▶ Dataset extract
################

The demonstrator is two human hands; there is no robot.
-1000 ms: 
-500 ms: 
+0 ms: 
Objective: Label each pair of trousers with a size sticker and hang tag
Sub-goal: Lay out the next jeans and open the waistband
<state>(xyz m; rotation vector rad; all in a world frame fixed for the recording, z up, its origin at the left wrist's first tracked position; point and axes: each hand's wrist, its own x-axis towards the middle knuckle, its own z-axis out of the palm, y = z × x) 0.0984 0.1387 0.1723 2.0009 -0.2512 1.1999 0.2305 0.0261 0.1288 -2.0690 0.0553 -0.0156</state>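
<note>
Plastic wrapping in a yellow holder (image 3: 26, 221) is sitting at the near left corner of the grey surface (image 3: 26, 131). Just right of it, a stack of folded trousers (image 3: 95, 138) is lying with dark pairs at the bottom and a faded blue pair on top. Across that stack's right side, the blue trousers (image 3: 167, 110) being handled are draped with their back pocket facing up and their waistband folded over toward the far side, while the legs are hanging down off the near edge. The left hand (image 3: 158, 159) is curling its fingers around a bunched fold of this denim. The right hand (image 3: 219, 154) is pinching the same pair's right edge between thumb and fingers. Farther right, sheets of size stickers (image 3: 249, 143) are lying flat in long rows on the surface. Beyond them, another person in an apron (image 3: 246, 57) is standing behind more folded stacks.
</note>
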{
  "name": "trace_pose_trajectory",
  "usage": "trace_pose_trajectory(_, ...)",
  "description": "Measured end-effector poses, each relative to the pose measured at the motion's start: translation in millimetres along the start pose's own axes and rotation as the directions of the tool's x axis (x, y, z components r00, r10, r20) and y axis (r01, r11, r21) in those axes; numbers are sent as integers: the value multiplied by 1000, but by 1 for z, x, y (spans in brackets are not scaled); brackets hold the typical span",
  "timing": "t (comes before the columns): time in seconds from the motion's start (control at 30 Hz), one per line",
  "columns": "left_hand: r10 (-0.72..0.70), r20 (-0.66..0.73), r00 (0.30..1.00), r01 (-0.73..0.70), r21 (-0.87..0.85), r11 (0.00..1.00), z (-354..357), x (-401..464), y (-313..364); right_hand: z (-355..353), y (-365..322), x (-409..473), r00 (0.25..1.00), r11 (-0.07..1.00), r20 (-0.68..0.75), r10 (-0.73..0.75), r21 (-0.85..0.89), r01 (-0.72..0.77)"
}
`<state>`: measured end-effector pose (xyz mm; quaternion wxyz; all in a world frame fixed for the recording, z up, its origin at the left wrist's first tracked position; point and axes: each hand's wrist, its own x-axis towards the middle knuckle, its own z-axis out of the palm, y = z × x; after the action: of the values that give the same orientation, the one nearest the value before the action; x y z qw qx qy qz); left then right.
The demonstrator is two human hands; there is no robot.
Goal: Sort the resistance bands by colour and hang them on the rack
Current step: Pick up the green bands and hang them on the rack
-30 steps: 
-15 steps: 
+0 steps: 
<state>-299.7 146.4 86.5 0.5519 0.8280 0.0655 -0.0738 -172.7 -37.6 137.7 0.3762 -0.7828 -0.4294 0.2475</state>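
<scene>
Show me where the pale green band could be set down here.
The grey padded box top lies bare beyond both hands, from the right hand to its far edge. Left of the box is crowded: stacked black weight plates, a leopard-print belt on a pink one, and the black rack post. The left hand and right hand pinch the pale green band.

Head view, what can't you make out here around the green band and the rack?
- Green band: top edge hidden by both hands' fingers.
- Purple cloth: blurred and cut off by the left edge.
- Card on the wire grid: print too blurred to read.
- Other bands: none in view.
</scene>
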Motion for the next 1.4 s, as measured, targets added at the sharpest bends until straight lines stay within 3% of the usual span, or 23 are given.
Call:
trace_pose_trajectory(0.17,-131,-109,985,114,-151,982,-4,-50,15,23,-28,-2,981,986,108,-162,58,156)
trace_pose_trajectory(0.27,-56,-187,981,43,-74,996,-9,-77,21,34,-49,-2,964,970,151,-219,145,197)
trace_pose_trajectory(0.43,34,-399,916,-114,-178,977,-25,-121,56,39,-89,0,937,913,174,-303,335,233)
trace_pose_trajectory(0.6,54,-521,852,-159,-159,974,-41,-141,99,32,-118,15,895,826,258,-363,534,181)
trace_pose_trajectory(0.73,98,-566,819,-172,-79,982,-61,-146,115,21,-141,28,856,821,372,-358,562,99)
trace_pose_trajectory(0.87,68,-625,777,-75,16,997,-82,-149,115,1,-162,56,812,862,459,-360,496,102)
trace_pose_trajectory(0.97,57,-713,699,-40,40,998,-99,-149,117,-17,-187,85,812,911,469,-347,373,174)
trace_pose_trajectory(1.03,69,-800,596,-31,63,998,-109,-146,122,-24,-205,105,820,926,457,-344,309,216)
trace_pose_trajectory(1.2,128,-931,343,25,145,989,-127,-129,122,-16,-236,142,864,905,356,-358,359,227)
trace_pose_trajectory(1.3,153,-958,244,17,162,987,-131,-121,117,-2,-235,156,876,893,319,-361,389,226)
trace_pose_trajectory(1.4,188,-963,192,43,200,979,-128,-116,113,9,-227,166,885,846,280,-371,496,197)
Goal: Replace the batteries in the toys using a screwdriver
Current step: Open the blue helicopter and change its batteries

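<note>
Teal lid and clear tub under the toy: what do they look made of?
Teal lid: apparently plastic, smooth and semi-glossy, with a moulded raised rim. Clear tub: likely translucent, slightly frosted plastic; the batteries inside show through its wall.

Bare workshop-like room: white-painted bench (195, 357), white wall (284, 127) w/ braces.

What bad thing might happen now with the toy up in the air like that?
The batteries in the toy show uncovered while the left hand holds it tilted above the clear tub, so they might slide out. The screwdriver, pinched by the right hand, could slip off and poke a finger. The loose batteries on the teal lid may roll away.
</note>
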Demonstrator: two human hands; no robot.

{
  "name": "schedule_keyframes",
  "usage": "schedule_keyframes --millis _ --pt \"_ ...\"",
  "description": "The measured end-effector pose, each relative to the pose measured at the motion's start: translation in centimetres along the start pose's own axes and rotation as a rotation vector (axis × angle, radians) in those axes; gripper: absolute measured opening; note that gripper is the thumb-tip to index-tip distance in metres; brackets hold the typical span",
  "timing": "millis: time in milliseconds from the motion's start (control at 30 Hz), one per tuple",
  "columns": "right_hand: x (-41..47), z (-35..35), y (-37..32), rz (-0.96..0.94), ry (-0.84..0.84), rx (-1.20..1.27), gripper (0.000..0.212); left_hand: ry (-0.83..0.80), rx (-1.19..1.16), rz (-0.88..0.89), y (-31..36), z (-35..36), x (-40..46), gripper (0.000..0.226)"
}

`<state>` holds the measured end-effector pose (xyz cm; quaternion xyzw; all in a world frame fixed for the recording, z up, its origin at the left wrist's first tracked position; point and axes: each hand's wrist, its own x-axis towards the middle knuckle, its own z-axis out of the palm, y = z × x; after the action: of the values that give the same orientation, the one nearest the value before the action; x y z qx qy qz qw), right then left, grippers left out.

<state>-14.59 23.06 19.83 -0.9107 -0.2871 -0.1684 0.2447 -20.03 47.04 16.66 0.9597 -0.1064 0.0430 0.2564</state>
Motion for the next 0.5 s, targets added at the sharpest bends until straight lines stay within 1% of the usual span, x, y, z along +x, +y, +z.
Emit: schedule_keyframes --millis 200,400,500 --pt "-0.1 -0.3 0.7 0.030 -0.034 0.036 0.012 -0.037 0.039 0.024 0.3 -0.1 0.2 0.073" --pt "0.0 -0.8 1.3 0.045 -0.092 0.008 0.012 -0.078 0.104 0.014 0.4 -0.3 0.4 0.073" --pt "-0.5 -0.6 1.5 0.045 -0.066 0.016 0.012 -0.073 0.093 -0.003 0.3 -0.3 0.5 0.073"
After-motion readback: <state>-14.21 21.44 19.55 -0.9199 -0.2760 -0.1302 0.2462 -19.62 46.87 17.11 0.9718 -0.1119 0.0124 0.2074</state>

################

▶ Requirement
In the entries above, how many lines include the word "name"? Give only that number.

▶ Solution to this exercise
2